BYOF (Bring Your Own Forecast)

ExtremeWeatherBench supports any gridded forecast that can be expressed as an xarray Dataset. This page shows you how to wrap your forecast in one of the three built-in ForecastBase subclasses and plug it into an evaluation. If your data lives in a zarr store, a kerchunk reference, or is already loaded in memory, a corresponding class exists for each case. Where to go next: the Usage page shows the full evaluation loop once your forecast object is ready.

Requirements

Every forecast Dataset must have these dimensions before evaluation:

Dimension	Description
`init_time`	Initialisation time (datetime64)
`lead_time`	Forecast lead time (timedelta64)
`latitude`	Latitude in degrees
`longitude`	Longitude in degrees (0–360)

If your data uses different names, pass a variable_mapping dictionary that maps the original names to EWB's conventions.
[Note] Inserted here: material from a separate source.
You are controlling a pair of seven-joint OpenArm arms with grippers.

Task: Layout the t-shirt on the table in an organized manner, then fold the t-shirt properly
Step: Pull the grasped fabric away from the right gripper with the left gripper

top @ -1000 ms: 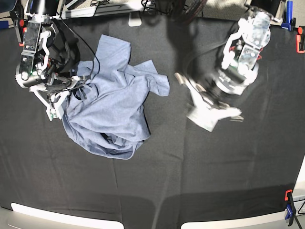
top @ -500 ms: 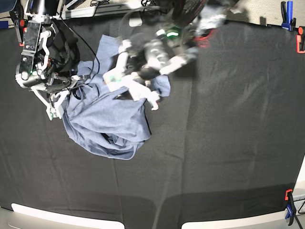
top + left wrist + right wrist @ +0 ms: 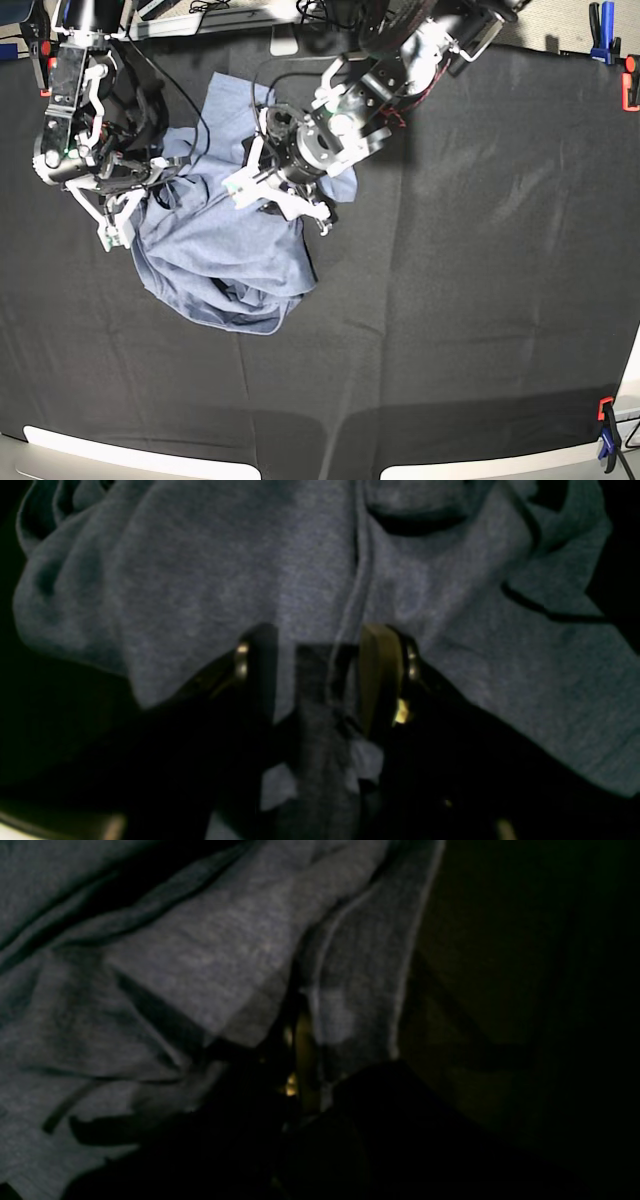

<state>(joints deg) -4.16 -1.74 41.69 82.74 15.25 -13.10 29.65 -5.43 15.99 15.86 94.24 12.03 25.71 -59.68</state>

Detailed Explanation: EWB derives valid_time internally as init_time + lead_time. You do not need a valid_time dimension in the raw data; EWB creates it during subsetting. Additional dimensions such as level (pressure level) are carried through automatically and are useful for 3-D variables like temperature and wind.

Option 1 — ZarrForecast

Use ZarrForecast for any forecast stored as a zarr archive, including remote cloud stores (GCS, S3, Azure) or local paths.
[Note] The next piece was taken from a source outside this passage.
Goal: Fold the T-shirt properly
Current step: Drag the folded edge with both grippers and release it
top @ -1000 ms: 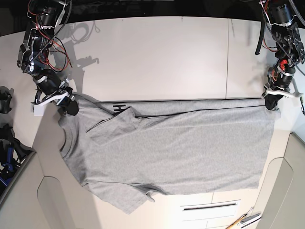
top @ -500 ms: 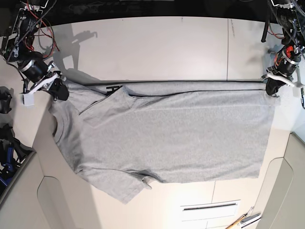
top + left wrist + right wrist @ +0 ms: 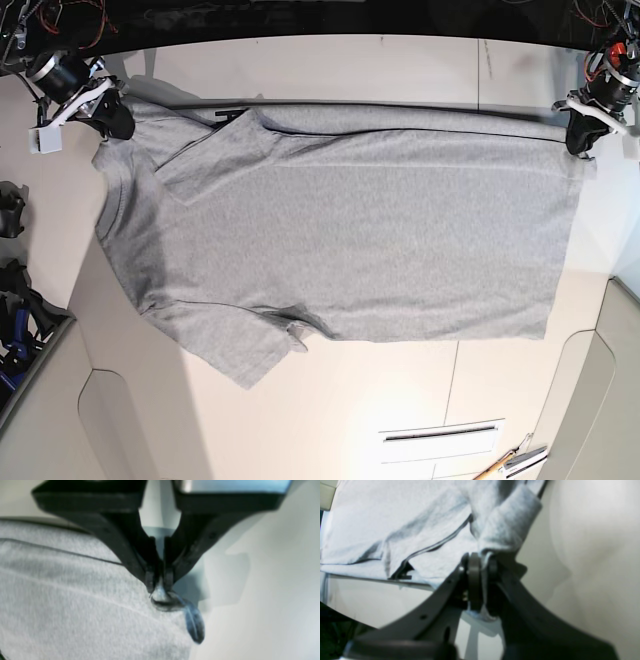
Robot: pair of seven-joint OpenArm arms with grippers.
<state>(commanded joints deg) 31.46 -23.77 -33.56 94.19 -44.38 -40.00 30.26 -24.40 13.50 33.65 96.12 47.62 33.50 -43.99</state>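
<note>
The heather-grey T-shirt lies spread across the white table, neck end at the left, hem at the right, plain side up. A bit of black lettering peeks out at its far edge. My left gripper is shut on the far hem corner; in the left wrist view a pinch of grey cloth sits between its black fingertips. My right gripper is shut on the shoulder by the collar; the right wrist view shows bunched fabric clamped there.
The table's front edge curves away at the lower left and lower right. A drawer handle slot and some tools sit at the bottom right. Dark equipment stands off the table's left side.
Both grippers have moved toward the far edge of the table, dragging the shirt's far edge with them. The shirt has slid back and lies flatter and more stretched.
</note>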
import extremeweatherbench as ewb

hres_forecast = ewb.ZarrForecast(
    source="gs://weatherbench2/datasets/hres/2016-2022-0012-1440x721.zarr",
    name="HRES",
    variables=["surface_air_temperature"],
    variable_mapping=ewb.HRES_metadata_variable_mapping,
    storage_options={"remote_options": {"anon": True}},
)

Key arguments:

source — path or URI to the zarr store
name — label that appears in output DataFrames
variables — CF-convention variable names to load; can also be specified per-metric instead
variable_mapping — maps your dataset's names to EWB's names (init time, lead time, variable names, etc.)
storage_options — passed directly to xarray.open_zarr; use {"remote_options": {"anon": True}} for public buckets
chunks — dask chunking strategy, defaults to "auto"

Detailed Explanation: EWB ships several built-in variable mappings for common datasets: ewb.HRES_metadata_variable_mapping, ewb.ERA5_metadata_variable_mapping, and ewb.CIRA_metadata_variable_mapping. For any other model you need to supply a dictionary that at minimum maps the model's time coordinate names to "init_time" and "lead_time", and each variable name to its EWB CF-convention equivalent. A full list of expected variable names lives in ewb.DEFAULT_VARIABLE_NAMES.
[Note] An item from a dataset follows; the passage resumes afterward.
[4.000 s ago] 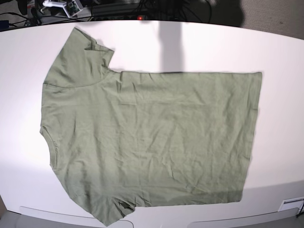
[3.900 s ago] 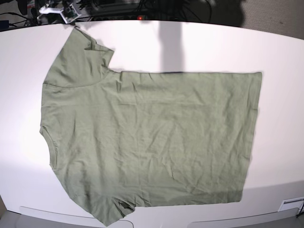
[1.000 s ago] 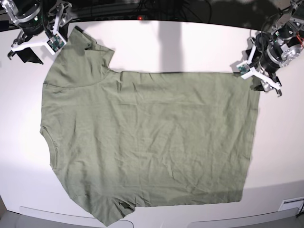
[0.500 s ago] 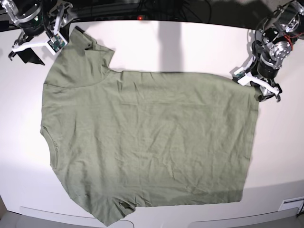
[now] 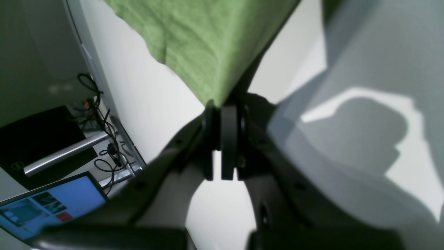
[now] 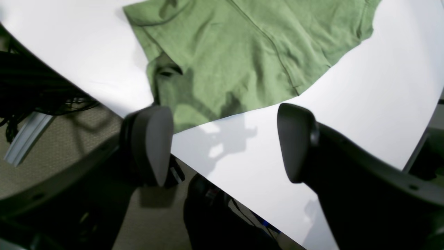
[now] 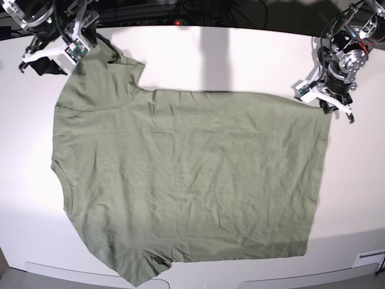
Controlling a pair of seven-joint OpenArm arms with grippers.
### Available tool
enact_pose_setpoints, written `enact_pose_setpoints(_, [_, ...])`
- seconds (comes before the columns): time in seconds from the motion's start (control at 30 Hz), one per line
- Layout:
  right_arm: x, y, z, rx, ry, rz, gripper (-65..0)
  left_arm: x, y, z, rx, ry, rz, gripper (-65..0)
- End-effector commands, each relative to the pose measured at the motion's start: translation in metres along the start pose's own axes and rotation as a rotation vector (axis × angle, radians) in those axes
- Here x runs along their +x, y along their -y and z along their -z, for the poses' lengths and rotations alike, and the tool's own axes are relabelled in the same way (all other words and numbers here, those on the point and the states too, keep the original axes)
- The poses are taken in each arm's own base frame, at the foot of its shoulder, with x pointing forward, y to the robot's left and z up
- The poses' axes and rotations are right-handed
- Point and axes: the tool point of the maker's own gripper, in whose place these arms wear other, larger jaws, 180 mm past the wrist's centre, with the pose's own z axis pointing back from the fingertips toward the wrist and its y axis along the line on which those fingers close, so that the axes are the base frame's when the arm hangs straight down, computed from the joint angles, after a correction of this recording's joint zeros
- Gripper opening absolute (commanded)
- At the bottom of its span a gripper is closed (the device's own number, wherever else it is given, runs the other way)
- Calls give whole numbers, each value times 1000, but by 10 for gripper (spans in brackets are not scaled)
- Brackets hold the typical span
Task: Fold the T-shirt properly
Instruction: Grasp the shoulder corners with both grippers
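The olive-green T-shirt [image 7: 192, 174] lies spread flat on the white table [image 7: 240, 60], collar to the left and hem to the right in the base view. My left gripper [image 7: 328, 106] sits at the hem's far right corner. In the left wrist view the left gripper [image 5: 218, 107] has its jaws pressed together on a pinched corner of the T-shirt [image 5: 208, 45]. My right gripper [image 7: 89, 41] hovers at the far left sleeve. The right wrist view shows the right gripper [image 6: 223, 146] open, its fingers [image 6: 152, 146] wide apart just short of the sleeve [image 6: 242, 52].
Cables and equipment [image 7: 180, 9] line the table's far edge. A lit monitor [image 5: 52, 205] and loose cables [image 5: 104, 146] stand beyond the table edge in the left wrist view. A white fitting [image 7: 370, 259] sits at the near right corner.
My left gripper has closed on the hem corner, where it stood open a second ago. My right gripper has shifted slightly right, toward the sleeve, still open.
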Motion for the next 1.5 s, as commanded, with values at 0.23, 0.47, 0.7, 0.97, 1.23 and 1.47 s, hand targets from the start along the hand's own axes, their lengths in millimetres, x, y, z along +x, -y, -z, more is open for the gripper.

Building a custom variable mapping

my_mapping = {
    "forecast_reference_time": "init_time",
    "step":                     "lead_time",
    "t2m":                      "surface_air_temperature",
    "u10":                      "surface_eastward_wind",
    "v10":                      "surface_northward_wind",
    "msl":                      "air_pressure_at_mean_sea_level",
}

my_zarr_forecast = ewb.ZarrForecast(
    source="gs://my-bucket/my-model.zarr",
    name="MyModel",
    variables=["surface_air_temperature"],
    variable_mapping=my_mapping,
    storage_options={"remote_options": {"anon": True}},
)

Option 2 — XarrayForecast

Use XarrayForecast when you have already opened the dataset yourself, for example when you are assembling a collection of NetCDF files or applying custom preprocessing before handing data off to EWB.

import xarray as xr
import extremeweatherbench as ewb

# Open and combine your NetCDF files
ds = xr.open_mfdataset(
    "path/to/forecast/*.nc",
    combine="nested",
    concat_dim="init_time",
)

my_forecast = ewb.XarrayForecast(
    ds=ds,
    name="MyNcModel",
    variables=["surface_air_temperature"],
    variable_mapping={
        "forecast_reference_time": "init_time",
        "step":  "lead_time",
        "t2m":   "surface_air_temperature",
    },
)

The ds argument accepts any xr.Dataset. EWB will apply variable_mapping when it first opens the data, so you can pass in a dataset with the original variable names.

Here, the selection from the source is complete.